The concept was to make it possible for venders to build really super cheap Pentium clone systems, as not much more would be needed on the motherboard but a propietry CPU socket, a RAM slot, the drive connectors, the backplane connectors & the BIOS flashchip, plus no video card or audio card would be needed either.
You see Cyrix saw this as the only way to get the economies of scale to beat Intel. As many venders were happy to pay more for Intel, they saw the only way to beat them was to provide a platform that undercut Intel so much that venders wouldn't be able to resist 'taking the Pepsi challenge'.
Now even though the Cyrix 686 had the fastest X86 integer core ever (per clock), it's floating point performance was weak & it just didn't ramp up clock wise. Of course this was more a problem of perception & marketing than reality. The vast majority of office productivity apps (circa 97) worked quite competitively on it, but clock speed was the marketing king & gamers 'n benchtests were heavily floating point biased & gamers 'n benchtests had heavy undue influence on what systems people bought.

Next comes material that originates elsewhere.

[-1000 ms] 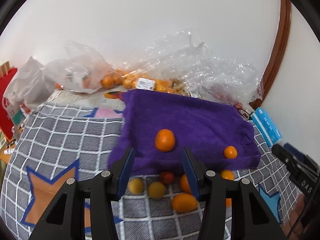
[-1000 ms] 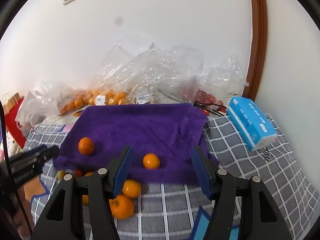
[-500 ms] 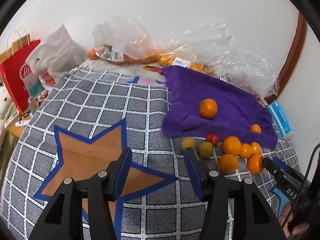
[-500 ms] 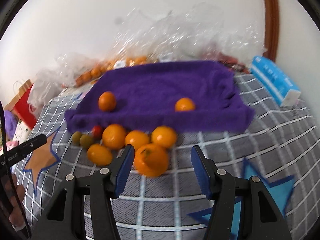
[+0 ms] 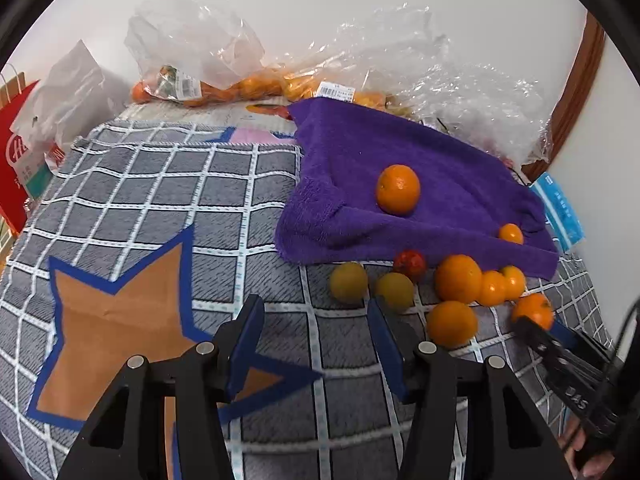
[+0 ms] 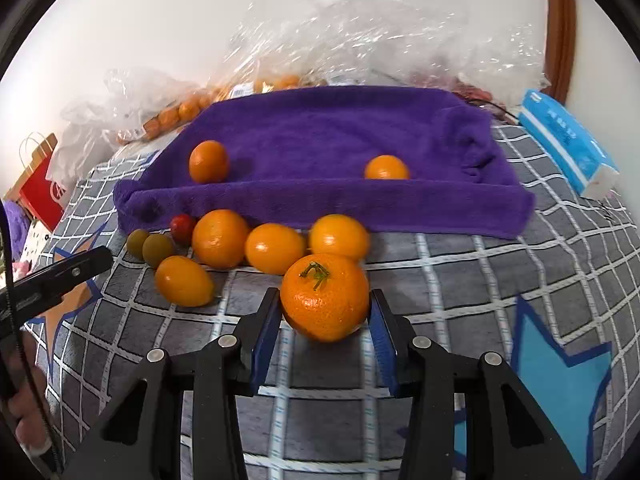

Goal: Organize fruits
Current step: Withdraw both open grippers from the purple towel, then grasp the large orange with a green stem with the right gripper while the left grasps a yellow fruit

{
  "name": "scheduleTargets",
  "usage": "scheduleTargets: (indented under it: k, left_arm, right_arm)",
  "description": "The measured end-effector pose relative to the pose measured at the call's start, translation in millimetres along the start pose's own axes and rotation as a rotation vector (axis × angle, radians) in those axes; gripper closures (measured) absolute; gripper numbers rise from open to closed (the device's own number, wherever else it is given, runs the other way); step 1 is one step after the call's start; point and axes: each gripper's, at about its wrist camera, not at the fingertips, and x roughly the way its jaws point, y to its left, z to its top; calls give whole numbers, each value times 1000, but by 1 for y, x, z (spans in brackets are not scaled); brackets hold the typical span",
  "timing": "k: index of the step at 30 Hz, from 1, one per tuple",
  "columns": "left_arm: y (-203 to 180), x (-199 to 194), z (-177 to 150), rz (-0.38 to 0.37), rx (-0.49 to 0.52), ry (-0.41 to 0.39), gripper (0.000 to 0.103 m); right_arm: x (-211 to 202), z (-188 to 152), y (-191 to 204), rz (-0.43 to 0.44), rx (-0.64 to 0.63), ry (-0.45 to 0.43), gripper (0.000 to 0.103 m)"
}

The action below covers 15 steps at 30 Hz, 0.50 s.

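— Orange, dimpled peel with a green stalk: that mandarin (image 6: 325, 298) sits between the blue pads of the right hand-held gripper (image 6: 325, 322), on the grey checked cloth (image 6: 460, 280).

— Is it clenched on the fruit?

— Its jaws are closing. The left pad looks to meet the peel; a sliver of gap shows at the right pad, so I would not call it gripped.

— And the left hand-held gripper (image 5: 316, 340)?

— Released, jaws apart over bare cloth beside a tan star outlined in blue (image 5: 116, 328). Nothing lies between its pads.

— Where is the rest of the fruit?

— A loose cluster of smooth round oranges (image 6: 221, 238) lies along the front fold of a fluffy purple towel (image 6: 332, 128), with two dull yellow-green fruits (image 6: 158, 249) and a small glossy red one (image 6: 183, 227) at its left end. Two more oranges rest on the towel, well apart. Crinkled clear plastic bags (image 6: 360, 32) stand behind, and a blue tissue pack (image 6: 568, 148) lies to the right.
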Motion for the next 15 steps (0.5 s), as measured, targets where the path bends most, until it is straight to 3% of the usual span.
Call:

Which gets us to Cyrix's 7G Joshua/Cayenne core. The pre-production samples had the 686 Integer core (still quite sufficient as it was still the fastest & most efficient X86 integer core per clock ever), 2 floating point cores (& each one singularly outperformed the old 686 one), 2 3DNow units, 64KB of L1 cache & 256KB of L2 cache, all running on a 133mhz bus.
Only problem was it still had the 686 issue of poor rampability. This meant that VIA (whic,h as previously mentioned, had purchased most of Cyrix from National Semi) released the pre-production samples with too overly ambitious/misleading PR-ratings, meaning they benchmarked against their competition piss-poorly, even though if they were benchmarked on the bassis of their real clock speeds they out did anything released by Intel & AMD at the same clock speed. Of course that means nothing if the oppositions ramping at much higher speeds. Which is why VIA went with the IDT Winchip II 'n III & the VIA C3.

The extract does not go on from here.